▶ _The task_: Copy the listing below in full, exactly as given.

++++++++++

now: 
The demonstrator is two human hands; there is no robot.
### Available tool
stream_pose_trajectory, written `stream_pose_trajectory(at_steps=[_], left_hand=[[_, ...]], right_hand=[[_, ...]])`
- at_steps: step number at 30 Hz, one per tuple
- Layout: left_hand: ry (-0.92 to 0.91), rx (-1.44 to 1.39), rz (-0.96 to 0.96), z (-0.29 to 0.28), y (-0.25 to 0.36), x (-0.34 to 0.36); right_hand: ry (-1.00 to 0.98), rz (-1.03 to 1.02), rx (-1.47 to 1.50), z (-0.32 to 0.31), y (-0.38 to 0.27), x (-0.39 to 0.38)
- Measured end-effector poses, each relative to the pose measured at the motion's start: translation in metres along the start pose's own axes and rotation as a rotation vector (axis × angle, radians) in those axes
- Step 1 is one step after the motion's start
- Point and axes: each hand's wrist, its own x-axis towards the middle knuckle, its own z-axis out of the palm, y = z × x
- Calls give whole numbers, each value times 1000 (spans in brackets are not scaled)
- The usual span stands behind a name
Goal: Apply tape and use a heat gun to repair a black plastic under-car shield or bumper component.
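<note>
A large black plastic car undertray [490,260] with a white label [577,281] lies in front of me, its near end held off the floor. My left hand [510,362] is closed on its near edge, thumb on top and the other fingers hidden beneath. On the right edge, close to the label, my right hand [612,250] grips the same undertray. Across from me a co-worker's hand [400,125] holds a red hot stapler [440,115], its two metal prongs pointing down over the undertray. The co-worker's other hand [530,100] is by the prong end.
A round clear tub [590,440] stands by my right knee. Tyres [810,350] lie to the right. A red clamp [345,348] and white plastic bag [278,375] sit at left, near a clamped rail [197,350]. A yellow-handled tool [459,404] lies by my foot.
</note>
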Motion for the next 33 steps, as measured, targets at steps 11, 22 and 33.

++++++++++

▶ _Result for this exercise_:
now: 
The demonstrator is two human hands; there is no robot.
### Available tool
stream_pose_trajectory, written `stream_pose_trajectory(at_steps=[_], left_hand=[[_, ...]], right_hand=[[_, ...]])`
- at_steps: step number at 30 Hz, one per tuple
- Layout: left_hand: ry (-0.92 to 0.91), rx (-1.44 to 1.39), rz (-0.96 to 0.96), z (-0.29 to 0.28), y (-0.25 to 0.36), x (-0.34 to 0.36); right_hand: ry (-1.00 to 0.98), rz (-1.03 to 1.02), rx (-1.47 to 1.50), z (-0.32 to 0.31), y (-0.38 to 0.27), x (-0.39 to 0.38)
- Measured end-effector poses, each relative to the pose measured at the motion's start: translation in metres along the start pose's own axes and rotation as a rotation vector (axis × angle, radians) in those axes
- Step 1 is one step after the motion's start
- Point and axes: each hand's wrist, its own x-axis towards the middle knuckle, its own z-axis out of the palm, y = z × x
- Calls give whole numbers, each value times 1000 (spans in brackets are not scaled)
- The usual span stands behind a name
Goal: Apply tape and use a heat gun to repair a black plastic under-car shield or bumper component.
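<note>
A large black plastic car undertray [490,260] with a white label [577,281] lies in front of me, its near end held off the floor. My left hand [510,362] is closed on its near edge, thumb on top and the other fingers hidden beneath. On the right edge, close to the label, my right hand [612,250] grips the same undertray. Across from me a co-worker's hand [400,125] holds a red hot stapler [440,115], its two metal prongs pointing down over the undertray. The co-worker's other hand [530,100] is by the prong end.
A round clear tub [590,440] stands by my right knee. Tyres [810,350] lie to the right. A red clamp [345,348] and white plastic bag [278,375] sit at left, near a clamped rail [197,350]. A yellow-handled tool [459,404] lies by my foot.
</note>
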Motion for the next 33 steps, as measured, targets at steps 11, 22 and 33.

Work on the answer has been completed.